PROBLEM. Scan the material below for the string "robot". Report every line that has it.

*** Opening of EXTRACTED DATA ***

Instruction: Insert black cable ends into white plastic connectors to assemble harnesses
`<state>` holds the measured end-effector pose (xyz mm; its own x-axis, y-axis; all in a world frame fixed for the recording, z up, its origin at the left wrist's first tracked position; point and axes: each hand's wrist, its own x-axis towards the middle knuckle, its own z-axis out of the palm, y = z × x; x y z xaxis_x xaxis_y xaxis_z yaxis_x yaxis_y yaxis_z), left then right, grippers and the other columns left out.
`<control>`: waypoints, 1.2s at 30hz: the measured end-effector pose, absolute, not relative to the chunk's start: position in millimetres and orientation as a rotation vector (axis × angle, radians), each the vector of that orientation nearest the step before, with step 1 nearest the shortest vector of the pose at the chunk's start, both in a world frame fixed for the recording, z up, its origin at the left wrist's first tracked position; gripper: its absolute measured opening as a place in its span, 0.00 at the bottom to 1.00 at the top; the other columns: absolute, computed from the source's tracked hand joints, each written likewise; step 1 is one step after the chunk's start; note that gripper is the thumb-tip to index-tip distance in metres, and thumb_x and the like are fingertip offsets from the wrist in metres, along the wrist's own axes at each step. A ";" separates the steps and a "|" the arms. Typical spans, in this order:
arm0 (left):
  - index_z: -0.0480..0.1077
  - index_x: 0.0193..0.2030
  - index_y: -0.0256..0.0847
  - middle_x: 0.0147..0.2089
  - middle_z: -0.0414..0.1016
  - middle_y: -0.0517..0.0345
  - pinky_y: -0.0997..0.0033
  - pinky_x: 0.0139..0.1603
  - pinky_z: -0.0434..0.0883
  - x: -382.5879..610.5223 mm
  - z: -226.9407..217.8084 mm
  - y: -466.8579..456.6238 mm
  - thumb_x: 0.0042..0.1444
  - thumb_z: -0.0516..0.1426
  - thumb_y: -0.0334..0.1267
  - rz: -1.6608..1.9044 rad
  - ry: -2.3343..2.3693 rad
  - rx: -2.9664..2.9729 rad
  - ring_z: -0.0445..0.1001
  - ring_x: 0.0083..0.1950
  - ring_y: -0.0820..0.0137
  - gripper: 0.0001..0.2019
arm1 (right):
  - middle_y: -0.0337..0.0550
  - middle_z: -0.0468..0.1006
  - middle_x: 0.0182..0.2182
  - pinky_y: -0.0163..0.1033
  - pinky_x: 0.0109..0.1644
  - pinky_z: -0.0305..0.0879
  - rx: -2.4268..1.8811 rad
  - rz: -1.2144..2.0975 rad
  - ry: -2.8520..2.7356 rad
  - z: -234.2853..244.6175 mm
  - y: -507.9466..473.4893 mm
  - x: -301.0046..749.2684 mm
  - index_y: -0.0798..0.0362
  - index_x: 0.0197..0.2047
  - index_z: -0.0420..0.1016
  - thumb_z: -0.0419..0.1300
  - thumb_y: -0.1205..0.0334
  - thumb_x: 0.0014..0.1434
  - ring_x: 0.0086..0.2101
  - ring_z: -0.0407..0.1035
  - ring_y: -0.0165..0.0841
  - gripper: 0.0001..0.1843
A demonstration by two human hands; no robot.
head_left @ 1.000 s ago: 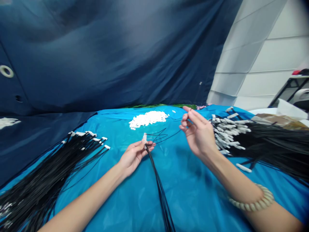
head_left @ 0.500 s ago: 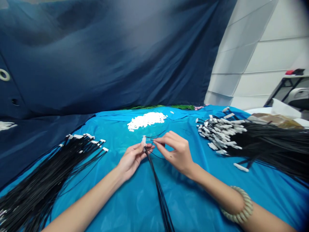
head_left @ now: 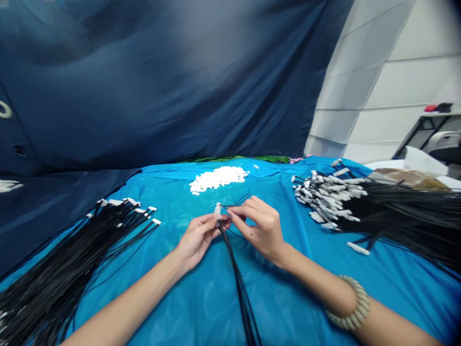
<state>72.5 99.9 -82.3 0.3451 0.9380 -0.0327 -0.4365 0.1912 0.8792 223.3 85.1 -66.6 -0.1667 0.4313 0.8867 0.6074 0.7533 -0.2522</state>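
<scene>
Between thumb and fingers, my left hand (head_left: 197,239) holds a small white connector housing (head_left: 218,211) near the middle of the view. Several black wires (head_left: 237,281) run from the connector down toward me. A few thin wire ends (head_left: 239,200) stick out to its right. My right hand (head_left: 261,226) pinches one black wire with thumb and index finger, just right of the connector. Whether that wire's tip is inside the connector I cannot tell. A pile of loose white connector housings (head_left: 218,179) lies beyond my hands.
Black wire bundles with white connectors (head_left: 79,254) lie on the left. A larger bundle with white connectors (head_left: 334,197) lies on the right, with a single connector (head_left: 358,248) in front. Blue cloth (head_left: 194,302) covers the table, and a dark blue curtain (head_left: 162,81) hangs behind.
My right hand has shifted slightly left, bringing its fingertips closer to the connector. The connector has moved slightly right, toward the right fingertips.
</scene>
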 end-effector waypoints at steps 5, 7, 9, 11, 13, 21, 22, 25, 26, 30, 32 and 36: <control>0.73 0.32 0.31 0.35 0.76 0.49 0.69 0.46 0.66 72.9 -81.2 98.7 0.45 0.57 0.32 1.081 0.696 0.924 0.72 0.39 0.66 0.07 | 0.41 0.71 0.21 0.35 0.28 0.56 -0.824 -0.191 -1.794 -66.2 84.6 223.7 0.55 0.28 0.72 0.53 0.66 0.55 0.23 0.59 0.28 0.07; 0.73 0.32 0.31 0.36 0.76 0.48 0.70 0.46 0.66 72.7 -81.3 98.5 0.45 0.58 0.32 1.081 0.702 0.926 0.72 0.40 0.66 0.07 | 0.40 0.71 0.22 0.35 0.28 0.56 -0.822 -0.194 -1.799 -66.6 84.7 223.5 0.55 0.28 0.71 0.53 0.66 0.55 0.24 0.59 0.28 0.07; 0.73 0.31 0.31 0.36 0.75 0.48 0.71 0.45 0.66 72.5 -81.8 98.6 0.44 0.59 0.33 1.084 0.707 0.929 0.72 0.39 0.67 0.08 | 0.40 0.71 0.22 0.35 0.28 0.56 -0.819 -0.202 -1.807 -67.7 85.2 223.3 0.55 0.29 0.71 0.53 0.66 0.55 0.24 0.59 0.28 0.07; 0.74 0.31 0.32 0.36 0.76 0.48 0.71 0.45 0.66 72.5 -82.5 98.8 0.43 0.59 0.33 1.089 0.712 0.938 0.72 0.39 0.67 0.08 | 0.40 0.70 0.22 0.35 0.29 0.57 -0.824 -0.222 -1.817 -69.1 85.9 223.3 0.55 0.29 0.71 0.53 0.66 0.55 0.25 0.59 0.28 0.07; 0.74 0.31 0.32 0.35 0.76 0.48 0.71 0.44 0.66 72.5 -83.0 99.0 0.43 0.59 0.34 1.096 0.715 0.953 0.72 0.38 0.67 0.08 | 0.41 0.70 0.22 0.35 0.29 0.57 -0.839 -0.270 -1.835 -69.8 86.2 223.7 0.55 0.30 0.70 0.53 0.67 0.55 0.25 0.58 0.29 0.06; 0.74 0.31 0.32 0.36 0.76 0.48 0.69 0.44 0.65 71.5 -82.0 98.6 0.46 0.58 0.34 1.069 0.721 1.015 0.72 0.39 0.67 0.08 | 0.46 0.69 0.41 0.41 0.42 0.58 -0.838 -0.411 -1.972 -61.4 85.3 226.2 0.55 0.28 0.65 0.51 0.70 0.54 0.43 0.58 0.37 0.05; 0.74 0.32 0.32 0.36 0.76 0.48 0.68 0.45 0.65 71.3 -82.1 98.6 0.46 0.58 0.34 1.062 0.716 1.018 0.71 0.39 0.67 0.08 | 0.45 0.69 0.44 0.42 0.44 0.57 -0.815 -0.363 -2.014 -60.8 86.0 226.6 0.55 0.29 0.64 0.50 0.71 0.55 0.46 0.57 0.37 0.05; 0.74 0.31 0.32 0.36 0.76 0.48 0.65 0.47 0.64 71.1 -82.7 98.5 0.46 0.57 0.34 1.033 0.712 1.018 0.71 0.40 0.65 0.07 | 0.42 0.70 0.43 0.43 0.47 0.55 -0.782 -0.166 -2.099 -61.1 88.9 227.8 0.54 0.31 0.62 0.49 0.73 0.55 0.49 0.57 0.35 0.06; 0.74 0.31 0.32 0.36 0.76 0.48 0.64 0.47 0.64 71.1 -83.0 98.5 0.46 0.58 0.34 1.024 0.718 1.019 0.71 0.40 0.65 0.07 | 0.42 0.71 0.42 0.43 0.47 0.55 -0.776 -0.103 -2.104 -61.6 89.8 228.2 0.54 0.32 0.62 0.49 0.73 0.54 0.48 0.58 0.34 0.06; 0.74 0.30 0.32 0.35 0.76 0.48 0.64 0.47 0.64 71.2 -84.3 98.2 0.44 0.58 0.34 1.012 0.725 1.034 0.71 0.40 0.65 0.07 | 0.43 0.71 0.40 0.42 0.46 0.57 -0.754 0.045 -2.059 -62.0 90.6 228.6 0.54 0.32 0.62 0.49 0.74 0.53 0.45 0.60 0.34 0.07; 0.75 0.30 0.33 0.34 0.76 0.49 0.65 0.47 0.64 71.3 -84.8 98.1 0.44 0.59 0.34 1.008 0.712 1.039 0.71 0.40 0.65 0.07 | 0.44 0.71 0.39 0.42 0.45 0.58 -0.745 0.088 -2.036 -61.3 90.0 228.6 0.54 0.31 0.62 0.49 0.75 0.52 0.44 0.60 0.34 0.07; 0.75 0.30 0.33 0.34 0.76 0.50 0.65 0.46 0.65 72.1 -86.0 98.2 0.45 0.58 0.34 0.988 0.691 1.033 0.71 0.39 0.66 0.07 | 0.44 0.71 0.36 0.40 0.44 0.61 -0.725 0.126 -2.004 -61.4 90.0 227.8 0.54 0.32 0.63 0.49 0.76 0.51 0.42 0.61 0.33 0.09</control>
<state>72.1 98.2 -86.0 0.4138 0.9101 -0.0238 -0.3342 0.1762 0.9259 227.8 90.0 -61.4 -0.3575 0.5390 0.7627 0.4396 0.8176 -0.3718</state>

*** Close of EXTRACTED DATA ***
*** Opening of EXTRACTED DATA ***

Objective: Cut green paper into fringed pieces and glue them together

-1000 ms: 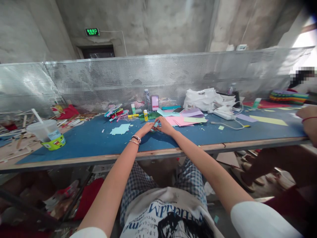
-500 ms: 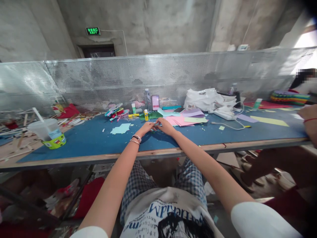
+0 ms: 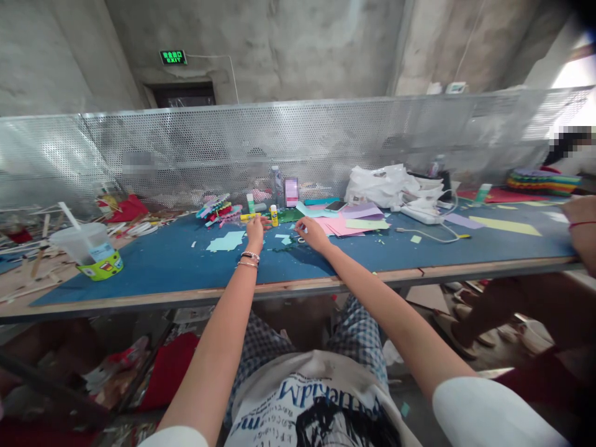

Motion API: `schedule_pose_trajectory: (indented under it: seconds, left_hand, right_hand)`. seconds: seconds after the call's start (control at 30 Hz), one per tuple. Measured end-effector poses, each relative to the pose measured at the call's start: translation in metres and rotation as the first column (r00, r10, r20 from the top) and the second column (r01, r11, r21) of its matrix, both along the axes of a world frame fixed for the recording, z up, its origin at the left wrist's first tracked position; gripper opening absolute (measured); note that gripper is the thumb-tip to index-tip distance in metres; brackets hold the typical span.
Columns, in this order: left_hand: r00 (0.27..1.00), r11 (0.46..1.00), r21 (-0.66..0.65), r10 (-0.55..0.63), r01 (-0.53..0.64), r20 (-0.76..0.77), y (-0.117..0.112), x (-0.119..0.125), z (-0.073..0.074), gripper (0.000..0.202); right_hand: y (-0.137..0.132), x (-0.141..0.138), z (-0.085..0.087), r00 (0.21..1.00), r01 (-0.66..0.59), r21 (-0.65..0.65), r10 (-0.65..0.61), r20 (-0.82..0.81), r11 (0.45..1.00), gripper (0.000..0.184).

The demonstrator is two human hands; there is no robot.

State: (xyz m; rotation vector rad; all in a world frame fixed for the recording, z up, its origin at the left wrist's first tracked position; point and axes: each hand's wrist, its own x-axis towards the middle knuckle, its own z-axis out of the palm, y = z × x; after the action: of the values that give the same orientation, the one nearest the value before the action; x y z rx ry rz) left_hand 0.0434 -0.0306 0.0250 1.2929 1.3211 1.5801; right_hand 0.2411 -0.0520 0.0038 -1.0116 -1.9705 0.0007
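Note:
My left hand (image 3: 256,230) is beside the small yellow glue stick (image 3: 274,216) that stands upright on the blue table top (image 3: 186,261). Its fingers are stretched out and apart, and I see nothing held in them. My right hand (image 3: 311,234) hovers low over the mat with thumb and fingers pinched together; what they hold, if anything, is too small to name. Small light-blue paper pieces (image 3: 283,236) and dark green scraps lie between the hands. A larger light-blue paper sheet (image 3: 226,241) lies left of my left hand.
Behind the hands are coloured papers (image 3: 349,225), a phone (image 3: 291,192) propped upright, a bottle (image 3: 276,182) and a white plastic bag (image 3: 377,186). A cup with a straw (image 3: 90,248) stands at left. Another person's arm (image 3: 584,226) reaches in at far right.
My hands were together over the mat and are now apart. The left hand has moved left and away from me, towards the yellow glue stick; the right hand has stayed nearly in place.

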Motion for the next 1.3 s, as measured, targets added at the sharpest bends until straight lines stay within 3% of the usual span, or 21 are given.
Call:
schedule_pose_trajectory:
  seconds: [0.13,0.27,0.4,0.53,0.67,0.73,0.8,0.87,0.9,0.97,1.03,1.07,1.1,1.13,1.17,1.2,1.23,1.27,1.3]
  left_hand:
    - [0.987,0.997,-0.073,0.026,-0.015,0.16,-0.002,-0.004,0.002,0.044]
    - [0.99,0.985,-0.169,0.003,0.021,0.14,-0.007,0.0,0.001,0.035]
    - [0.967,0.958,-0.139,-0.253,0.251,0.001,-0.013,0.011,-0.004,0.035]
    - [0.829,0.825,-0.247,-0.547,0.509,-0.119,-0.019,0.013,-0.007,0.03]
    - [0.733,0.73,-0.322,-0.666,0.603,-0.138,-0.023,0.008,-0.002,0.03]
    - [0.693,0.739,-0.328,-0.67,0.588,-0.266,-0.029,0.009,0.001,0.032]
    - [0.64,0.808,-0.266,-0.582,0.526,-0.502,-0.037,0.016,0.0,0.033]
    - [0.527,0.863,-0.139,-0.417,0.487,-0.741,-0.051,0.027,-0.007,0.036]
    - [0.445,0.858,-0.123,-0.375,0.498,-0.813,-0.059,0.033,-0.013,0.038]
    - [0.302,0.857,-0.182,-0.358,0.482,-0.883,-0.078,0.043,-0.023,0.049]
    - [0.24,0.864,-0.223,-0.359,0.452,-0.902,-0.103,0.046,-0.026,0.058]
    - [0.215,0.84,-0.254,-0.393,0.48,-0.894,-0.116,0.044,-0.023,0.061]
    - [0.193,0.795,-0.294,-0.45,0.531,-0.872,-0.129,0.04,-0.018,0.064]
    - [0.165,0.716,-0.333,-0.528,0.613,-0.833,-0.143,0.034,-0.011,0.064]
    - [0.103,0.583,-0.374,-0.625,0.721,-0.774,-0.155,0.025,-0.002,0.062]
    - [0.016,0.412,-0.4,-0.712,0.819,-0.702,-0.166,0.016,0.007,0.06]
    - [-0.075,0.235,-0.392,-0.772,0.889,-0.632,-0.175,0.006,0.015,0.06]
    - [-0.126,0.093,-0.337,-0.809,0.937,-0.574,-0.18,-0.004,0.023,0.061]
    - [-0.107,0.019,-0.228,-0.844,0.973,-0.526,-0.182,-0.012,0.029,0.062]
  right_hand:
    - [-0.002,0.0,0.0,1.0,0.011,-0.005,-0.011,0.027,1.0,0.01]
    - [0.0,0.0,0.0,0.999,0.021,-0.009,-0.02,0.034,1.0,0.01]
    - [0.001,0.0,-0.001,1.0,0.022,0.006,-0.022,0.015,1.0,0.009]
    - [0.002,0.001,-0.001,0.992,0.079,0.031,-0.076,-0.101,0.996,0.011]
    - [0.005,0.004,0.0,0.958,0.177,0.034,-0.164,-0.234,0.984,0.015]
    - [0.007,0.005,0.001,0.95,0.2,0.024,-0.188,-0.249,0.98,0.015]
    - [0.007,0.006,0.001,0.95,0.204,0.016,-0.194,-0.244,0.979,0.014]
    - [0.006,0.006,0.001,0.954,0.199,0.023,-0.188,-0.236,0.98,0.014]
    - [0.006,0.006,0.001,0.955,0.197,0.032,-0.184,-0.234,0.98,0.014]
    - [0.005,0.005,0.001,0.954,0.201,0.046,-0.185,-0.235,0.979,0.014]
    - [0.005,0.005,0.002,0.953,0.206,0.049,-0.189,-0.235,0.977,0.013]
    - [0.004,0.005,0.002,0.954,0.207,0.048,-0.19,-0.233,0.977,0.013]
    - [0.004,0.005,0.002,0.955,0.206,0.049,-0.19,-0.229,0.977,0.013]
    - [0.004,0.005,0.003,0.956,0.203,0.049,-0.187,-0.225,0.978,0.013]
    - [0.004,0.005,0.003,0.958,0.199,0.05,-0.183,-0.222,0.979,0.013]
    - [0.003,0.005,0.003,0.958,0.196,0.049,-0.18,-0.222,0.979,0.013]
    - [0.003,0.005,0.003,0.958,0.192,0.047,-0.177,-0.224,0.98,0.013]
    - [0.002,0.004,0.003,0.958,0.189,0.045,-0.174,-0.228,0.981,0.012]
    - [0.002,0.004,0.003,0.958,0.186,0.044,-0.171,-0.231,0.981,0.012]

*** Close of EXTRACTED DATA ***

TASK RESPONSE.
A demonstration by two human hands; no robot.
The demonstrator is two human hands; there is no robot.

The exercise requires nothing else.